### TASK TO COMPLETE
The answer is the data repeated in full, with no pictures included.
◇ ◇ ◇ ◇
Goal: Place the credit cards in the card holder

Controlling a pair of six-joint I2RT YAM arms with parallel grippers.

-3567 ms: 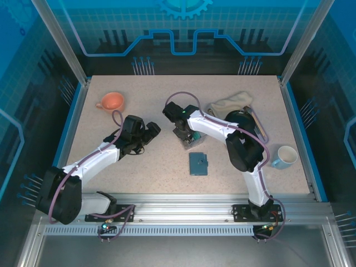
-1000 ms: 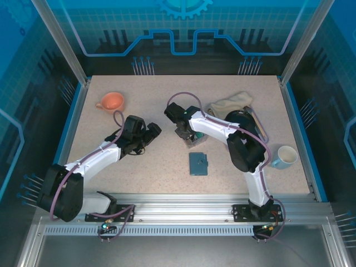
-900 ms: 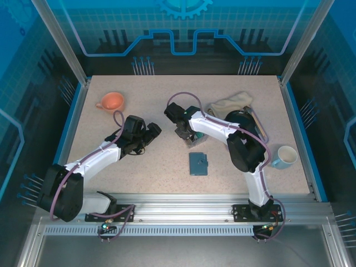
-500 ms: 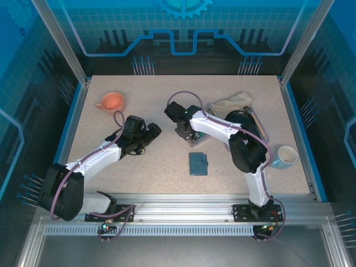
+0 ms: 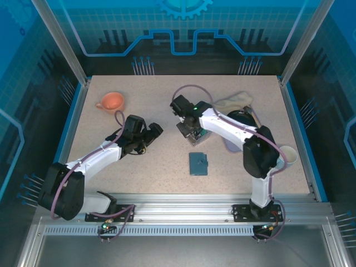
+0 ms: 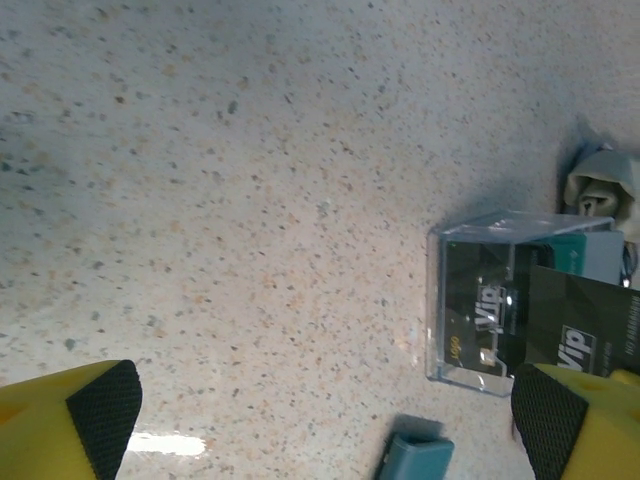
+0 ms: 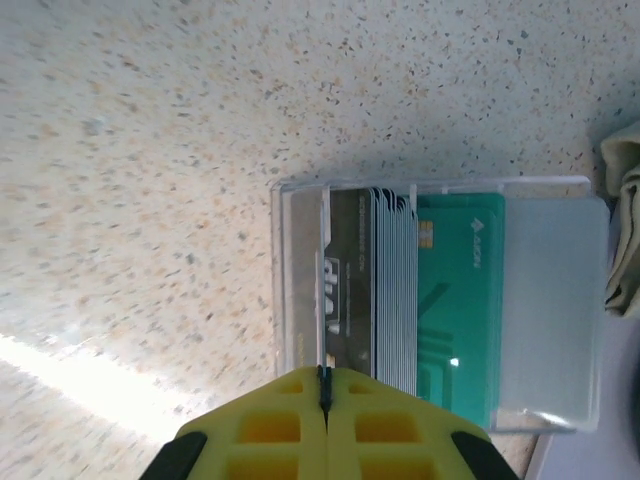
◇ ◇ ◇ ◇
### RESPONSE TO THE TASK
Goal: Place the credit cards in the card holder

Controlling a pair of six-joint I2RT YAM arms with parallel grippers.

-3567 ms: 
-1000 ms: 
-900 ms: 
-500 ms: 
+0 ms: 
+0 ms: 
+0 ms: 

This answer has been given in full.